(Extracted records)
+ + + +

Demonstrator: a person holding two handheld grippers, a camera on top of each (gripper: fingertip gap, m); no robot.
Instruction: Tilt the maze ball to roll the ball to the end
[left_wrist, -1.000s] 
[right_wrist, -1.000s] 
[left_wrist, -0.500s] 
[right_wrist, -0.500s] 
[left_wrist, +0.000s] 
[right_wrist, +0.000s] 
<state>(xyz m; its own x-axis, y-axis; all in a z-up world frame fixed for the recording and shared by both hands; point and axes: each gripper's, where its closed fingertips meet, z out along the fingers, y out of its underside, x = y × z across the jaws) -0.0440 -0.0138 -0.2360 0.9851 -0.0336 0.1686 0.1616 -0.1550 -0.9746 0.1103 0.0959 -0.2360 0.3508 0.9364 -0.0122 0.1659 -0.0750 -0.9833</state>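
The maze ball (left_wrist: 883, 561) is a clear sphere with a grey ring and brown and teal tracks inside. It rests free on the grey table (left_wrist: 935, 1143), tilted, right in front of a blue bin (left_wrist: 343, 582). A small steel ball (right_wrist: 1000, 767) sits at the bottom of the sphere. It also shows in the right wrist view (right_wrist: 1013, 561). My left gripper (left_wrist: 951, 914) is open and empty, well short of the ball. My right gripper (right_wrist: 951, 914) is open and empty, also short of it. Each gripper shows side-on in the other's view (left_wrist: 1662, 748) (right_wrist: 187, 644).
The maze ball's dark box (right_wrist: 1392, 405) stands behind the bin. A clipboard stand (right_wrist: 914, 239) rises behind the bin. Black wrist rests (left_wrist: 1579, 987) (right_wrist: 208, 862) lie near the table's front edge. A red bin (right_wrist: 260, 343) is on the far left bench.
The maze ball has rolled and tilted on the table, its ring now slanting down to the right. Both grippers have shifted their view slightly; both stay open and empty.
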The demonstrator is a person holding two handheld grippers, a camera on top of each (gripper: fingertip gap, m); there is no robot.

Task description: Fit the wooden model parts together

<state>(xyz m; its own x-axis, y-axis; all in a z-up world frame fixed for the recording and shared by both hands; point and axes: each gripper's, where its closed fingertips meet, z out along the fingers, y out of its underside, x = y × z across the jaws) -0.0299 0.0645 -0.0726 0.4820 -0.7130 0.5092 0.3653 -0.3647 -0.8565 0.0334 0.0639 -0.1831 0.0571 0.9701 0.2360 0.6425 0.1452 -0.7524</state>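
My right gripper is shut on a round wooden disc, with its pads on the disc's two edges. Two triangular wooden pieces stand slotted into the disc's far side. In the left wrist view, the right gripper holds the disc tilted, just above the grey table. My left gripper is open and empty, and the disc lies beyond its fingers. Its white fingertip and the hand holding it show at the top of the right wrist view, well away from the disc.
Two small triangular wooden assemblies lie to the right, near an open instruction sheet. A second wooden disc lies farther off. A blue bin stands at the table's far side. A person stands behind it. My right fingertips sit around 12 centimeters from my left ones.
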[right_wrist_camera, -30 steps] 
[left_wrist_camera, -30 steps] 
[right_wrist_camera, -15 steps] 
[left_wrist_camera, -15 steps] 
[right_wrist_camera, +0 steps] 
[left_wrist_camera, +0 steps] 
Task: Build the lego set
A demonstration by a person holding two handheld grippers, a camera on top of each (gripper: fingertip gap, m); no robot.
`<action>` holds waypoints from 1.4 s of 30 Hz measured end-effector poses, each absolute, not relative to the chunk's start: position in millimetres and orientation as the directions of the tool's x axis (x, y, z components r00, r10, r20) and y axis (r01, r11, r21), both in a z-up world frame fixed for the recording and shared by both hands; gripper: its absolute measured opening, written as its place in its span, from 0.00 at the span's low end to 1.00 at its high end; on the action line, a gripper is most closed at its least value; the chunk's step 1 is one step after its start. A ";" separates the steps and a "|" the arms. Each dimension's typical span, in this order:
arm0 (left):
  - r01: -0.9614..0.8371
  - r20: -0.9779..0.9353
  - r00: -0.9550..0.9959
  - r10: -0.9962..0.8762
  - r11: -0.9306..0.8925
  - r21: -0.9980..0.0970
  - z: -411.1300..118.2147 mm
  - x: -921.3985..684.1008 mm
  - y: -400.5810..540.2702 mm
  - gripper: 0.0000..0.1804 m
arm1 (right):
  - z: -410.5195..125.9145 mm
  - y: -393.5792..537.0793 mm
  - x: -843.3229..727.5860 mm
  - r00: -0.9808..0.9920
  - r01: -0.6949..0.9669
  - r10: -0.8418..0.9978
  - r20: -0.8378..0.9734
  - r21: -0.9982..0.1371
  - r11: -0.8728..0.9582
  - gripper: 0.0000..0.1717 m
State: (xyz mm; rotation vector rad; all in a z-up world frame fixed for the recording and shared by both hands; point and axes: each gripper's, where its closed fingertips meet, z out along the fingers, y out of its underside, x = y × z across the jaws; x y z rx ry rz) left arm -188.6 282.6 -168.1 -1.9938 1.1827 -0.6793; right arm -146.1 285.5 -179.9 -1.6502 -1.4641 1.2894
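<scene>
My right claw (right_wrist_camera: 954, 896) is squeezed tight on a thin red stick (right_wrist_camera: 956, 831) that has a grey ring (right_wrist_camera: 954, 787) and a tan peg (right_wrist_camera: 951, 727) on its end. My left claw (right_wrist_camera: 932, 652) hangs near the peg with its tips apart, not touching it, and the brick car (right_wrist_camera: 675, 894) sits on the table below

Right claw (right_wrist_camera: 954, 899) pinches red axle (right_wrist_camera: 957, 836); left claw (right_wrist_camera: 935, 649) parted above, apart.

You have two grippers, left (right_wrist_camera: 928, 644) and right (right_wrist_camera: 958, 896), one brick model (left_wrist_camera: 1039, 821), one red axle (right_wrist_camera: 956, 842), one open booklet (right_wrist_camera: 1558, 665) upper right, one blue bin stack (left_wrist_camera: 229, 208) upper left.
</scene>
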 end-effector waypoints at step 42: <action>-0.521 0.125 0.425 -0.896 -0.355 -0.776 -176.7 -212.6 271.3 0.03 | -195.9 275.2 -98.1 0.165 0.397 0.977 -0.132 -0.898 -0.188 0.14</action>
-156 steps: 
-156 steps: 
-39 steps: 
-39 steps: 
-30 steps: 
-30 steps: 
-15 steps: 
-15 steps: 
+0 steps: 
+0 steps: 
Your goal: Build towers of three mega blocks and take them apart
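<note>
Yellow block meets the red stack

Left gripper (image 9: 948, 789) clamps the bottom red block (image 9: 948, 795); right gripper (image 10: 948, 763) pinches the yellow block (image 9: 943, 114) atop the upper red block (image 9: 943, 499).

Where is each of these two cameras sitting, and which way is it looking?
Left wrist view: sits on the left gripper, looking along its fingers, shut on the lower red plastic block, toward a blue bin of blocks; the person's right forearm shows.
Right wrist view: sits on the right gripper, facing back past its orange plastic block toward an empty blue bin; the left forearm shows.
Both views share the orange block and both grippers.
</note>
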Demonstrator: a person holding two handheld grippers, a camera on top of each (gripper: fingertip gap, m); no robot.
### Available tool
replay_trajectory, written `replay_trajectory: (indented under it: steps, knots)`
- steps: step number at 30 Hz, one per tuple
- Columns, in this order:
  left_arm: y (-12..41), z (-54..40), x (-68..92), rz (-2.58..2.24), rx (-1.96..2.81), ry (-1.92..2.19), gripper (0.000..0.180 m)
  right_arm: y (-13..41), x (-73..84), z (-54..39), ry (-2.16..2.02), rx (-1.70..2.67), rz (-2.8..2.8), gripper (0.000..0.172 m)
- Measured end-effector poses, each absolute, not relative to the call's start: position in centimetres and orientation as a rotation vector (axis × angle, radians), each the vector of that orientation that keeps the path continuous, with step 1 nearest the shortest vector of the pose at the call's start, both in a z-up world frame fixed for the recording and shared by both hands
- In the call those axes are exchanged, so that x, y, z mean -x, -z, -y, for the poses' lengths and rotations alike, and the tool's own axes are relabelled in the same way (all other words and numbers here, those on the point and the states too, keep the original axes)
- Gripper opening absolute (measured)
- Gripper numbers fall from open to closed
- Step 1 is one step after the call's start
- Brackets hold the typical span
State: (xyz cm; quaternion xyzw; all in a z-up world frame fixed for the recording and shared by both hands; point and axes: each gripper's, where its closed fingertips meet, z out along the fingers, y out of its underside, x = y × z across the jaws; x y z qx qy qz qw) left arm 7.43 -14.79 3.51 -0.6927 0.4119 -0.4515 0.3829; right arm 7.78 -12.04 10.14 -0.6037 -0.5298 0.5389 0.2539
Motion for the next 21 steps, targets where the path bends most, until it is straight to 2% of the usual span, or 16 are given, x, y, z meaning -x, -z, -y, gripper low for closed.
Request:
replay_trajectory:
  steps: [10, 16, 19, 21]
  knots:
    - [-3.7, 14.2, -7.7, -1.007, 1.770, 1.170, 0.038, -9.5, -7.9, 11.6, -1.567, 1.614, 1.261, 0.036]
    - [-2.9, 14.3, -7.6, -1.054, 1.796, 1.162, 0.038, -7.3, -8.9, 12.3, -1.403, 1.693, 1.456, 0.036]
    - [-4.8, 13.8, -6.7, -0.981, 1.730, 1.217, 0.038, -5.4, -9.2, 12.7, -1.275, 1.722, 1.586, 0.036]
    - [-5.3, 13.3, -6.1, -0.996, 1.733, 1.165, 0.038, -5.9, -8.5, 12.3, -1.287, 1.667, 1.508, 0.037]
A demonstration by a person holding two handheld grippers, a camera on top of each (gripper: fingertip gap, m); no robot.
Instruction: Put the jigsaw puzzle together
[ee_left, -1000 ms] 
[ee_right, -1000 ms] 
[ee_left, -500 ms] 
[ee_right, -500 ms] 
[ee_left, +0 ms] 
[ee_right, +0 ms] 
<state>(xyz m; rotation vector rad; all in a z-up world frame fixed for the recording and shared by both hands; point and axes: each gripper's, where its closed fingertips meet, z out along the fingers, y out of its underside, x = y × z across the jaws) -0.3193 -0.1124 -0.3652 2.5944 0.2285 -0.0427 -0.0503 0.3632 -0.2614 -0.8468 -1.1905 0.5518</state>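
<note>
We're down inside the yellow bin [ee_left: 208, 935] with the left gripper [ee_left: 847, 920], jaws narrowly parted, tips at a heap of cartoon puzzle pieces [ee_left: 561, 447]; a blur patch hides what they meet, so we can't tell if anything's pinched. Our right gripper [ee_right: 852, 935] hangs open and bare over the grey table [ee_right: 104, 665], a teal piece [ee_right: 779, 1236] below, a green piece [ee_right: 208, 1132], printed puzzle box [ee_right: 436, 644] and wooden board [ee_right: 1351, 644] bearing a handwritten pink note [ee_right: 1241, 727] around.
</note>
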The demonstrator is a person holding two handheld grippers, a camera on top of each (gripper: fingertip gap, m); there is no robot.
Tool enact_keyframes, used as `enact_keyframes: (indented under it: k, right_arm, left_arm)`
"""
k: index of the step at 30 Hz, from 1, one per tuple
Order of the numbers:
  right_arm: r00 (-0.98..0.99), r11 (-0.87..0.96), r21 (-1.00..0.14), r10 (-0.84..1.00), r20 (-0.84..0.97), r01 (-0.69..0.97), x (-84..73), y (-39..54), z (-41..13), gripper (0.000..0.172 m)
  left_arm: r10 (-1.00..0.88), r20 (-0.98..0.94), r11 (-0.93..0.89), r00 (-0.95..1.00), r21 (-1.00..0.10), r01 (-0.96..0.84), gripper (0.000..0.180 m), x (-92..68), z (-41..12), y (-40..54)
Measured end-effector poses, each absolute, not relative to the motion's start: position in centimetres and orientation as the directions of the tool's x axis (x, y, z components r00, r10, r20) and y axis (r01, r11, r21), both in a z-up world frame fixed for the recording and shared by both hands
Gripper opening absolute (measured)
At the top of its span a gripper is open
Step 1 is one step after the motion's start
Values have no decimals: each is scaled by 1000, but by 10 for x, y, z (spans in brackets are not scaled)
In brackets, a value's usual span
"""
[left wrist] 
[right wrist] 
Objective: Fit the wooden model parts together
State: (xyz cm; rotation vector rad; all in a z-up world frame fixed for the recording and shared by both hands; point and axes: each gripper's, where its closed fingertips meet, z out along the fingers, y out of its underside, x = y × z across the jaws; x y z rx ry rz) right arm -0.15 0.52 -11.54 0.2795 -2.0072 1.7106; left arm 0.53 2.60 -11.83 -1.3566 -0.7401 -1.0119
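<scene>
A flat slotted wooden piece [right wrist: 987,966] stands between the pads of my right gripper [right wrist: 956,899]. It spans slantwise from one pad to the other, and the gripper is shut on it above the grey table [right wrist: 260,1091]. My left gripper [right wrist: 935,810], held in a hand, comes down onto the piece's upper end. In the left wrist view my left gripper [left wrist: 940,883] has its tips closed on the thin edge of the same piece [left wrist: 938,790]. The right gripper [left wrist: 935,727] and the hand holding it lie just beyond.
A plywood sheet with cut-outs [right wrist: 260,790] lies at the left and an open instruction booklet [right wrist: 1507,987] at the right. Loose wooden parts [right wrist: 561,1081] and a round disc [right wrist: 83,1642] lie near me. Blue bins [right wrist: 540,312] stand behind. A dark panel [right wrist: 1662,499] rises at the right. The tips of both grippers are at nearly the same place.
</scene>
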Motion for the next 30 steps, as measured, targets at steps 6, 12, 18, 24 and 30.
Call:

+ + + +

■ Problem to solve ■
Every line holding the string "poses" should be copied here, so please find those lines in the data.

■ Output for this task ■
`<action>` holds waypoints from 1.4 s of 30 Hz measured end-effector poses, each absolute, not relative to the chunk's start: position in millimetres and orientation as the directions of the tool's x axis (x, y, z components r00, r10, r20) and y axis (r01, r11, r21), both in a z-up world frame fixed for the recording and shared by both hands; gripper: its absolute measured opening, written as its place in its span, from 0.00 at the span's low end to 1.00 at its high end; on the action line, a gripper is most closed at its least value; the chunk's step 1 is one step after its start. A ";" separates the steps and a "|" the arms. Each dimension's typical span, in this order:
- Measured end-effector poses, each absolute, not relative to the call's start: position in centimetres and orientation as a rotation vector (axis × angle, radians), each the vector of that orientation that keeps the path continuous, with step 1 nearest the shortest vector of the pose at the call's start, both in a z-up world frame fixed for the recording and shared by both hands
- In the call those axes are exchanged, so that x, y, z mean -x, -z, -y, for the poses' lengths and rotations alike, and the tool's own axes are relabelled in the same way (all other words and numbers here, those on the point and the states too, keep the original axes)
Measured end-effector poses, each absolute, not relative to the motion's start: position in centimetres and orientation as the directions of the tool's x axis (x, y, z components r00, r10, r20) and y axis (r01, r11, r21), both in a z-up world frame fixed for the recording and shared by both hands

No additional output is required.